* _TASK OBJECTIVE_:
Without the pictures, output the records below exactly as they are.

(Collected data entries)
*** Block opens ***
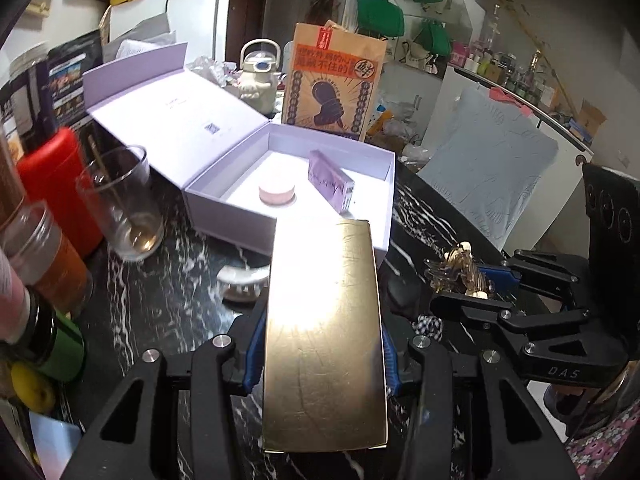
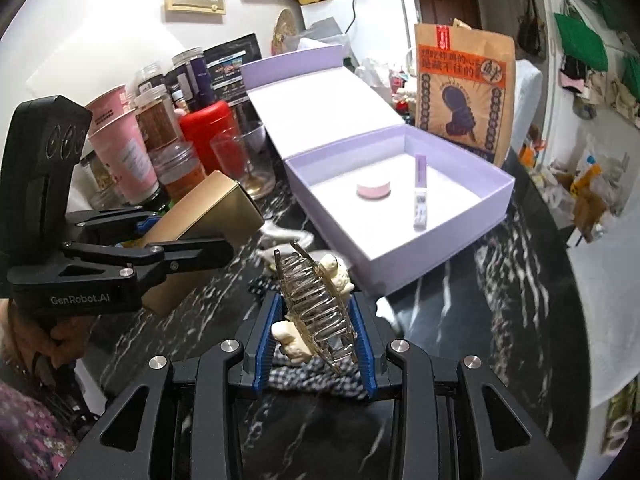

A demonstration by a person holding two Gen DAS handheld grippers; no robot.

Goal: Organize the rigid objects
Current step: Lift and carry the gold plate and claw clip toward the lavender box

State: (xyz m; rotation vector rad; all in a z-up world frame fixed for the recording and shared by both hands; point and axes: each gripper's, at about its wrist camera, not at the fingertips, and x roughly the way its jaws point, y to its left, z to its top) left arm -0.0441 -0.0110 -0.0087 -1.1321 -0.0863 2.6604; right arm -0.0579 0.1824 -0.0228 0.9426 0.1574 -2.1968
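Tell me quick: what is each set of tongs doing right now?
Left tongs: closed on the gold box.
Right tongs: closed on the clear hair clip.

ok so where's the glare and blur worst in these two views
Left wrist view: strong glare washes out the upper face of the gold box and the white floor of the lilac gift box. Right wrist view: the gold box shows no glare; the clear hair claw is sharp, the marble tabletop streaks. Both views bend straight edges towards the rim.
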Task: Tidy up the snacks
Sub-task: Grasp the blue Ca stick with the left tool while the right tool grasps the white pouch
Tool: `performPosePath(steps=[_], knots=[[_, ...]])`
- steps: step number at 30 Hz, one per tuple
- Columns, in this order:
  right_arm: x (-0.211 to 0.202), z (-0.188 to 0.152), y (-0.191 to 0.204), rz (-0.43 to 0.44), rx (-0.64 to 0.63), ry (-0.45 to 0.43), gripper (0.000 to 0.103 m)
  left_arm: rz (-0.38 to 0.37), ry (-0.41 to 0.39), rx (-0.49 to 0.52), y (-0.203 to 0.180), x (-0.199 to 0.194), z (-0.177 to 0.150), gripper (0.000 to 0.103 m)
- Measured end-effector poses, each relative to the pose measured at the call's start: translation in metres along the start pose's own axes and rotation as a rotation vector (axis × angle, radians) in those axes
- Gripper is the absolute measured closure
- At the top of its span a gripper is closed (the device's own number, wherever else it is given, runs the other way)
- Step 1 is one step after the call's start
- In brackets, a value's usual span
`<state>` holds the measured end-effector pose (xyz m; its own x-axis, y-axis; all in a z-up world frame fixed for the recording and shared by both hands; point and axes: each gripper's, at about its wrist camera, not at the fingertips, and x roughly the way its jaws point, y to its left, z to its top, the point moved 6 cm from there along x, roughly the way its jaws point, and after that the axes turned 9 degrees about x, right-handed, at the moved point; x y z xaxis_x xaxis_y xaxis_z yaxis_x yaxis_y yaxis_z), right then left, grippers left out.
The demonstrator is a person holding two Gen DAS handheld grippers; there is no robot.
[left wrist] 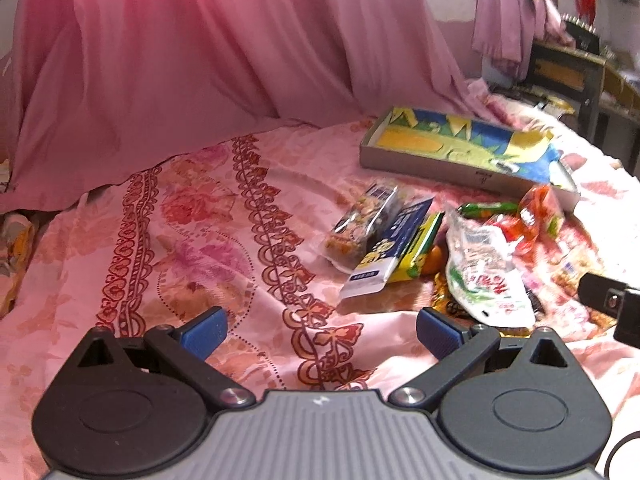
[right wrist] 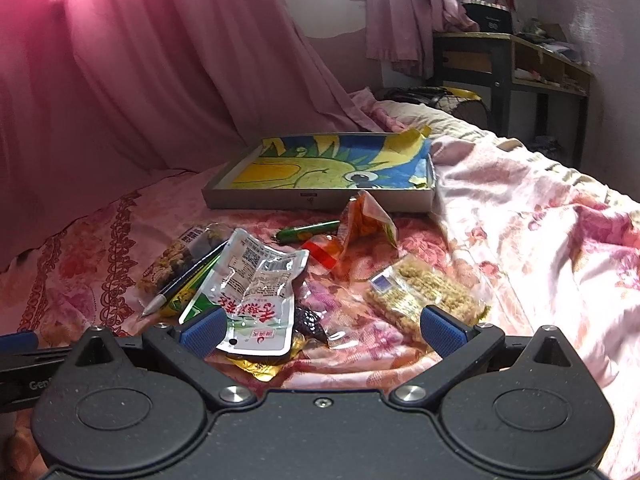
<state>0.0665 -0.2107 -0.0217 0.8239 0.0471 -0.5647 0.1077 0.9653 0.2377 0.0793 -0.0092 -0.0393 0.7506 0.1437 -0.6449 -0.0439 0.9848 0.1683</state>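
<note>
Both sets of jaws stand wide and released, gripping nothing. The left gripper (left wrist: 322, 330), with ribbed blue pads, hovers over the patterned pink bedsheet (left wrist: 200, 248), the snacks lying to the right of centre in its view. Between the right gripper (right wrist: 322, 330) pads lies a crinkly white foil pouch (right wrist: 256, 300) with red lettering, on top of a gold wrapper (right wrist: 260, 366). Just right sits a clear packet of a grainy beige bar (right wrist: 424, 296). Beyond lie a green sausage-shaped stick (right wrist: 308, 230) and a crumpled orange bag (right wrist: 360, 224). A shallow grey cardboard tray (right wrist: 316, 198) lined with a bright cartoon print sits at frame centre, before draped pink curtains (right wrist: 140, 60).
</note>
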Motion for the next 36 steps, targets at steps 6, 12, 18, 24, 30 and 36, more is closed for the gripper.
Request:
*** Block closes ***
* _OUTPUT FOR THIS EXERCISE_:
A demonstration by a person holding two Gen DAS handheld grippers; no robot.

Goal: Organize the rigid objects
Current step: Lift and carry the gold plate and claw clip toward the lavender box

State: (xyz m; rotation vector rad; all in a z-up world frame fixed for the recording and shared by both hands; point and axes: each gripper's, at about its wrist camera, not at the fingertips, and x roughly the way its jaws point, y to its left, z to its top) left arm -0.0441 -0.0110 -0.0087 -1.1321 -0.0863 2.6604; right arm -0.0579 0.1824 -0.0228 0.9426 0.1574 -2.1968
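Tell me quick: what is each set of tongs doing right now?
Left tongs: closed on the gold box.
Right tongs: closed on the clear hair clip.

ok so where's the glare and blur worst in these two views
Left wrist view: strong glare washes out the upper face of the gold box and the white floor of the lilac gift box. Right wrist view: the gold box shows no glare; the clear hair claw is sharp, the marble tabletop streaks. Both views bend straight edges towards the rim.
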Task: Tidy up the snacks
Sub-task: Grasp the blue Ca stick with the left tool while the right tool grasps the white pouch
Tool: `performPosePath(steps=[_], knots=[[_, ...]])`
- steps: step number at 30 Hz, one per tuple
- Columns, in this order:
  right_arm: x (-0.211 to 0.202), z (-0.188 to 0.152), y (-0.191 to 0.204), rz (-0.43 to 0.44), rx (-0.64 to 0.63), ry (-0.45 to 0.43), gripper (0.000 to 0.103 m)
  left_arm: rz (-0.38 to 0.37), ry (-0.41 to 0.39), rx (-0.49 to 0.52), y (-0.203 to 0.180), x (-0.199 to 0.194), z (-0.177 to 0.150), gripper (0.000 to 0.103 m)
- Measured end-effector poses, each relative to the pose measured at the call's start: translation in metres along the start pose's own axes and rotation as a rotation vector (axis × angle, radians) in those axes
- Gripper is the absolute measured closure
- At the top of its span a gripper is closed (the device's own number, wherever else it is given, runs the other way)
- Step 1 is one step after the call's start
- In brackets, a value's usual span
`<state>` holds the measured end-effector pose (xyz m; its own x-axis, y-axis; all in a z-up world frame fixed for the recording and shared by both hands; point and axes: each gripper's, at about its wrist camera, not at the fingertips, and x roughly the way its jaws point, y to its left, z to its top, the point moved 6 cm from there along x, roughly the way its jaws point, and after that the axes turned 9 degrees about x, right-handed, at the moved point; x y z xaxis_x xaxis_y xaxis_z yaxis_x yaxis_y yaxis_z), right then left, grippers left out.
The demonstrator is a person holding two Gen DAS handheld grippers; there is no robot.
[left wrist] 
[right wrist] 
<state>0.0665 -0.2107 -0.0217 0.8239 0.0471 -0.5647 0.1077 0.9653 0.2377 0.0793 -0.0092 -0.0393 0.7506 0.1437 -0.6449 -0.0439 0.9848 0.1683</state>
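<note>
Both sets of jaws stand wide and released, gripping nothing. The left gripper (left wrist: 322, 330), with ribbed blue pads, hovers over the patterned pink bedsheet (left wrist: 200, 248), the snacks lying to the right of centre in its view. Between the right gripper (right wrist: 322, 330) pads lies a crinkly white foil pouch (right wrist: 256, 300) with red lettering, on top of a gold wrapper (right wrist: 260, 366). Just right sits a clear packet of a grainy beige bar (right wrist: 424, 296). Beyond lie a green sausage-shaped stick (right wrist: 308, 230) and a crumpled orange bag (right wrist: 360, 224). A shallow grey cardboard tray (right wrist: 316, 198) lined with a bright cartoon print sits at frame centre, before draped pink curtains (right wrist: 140, 60).
</note>
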Motion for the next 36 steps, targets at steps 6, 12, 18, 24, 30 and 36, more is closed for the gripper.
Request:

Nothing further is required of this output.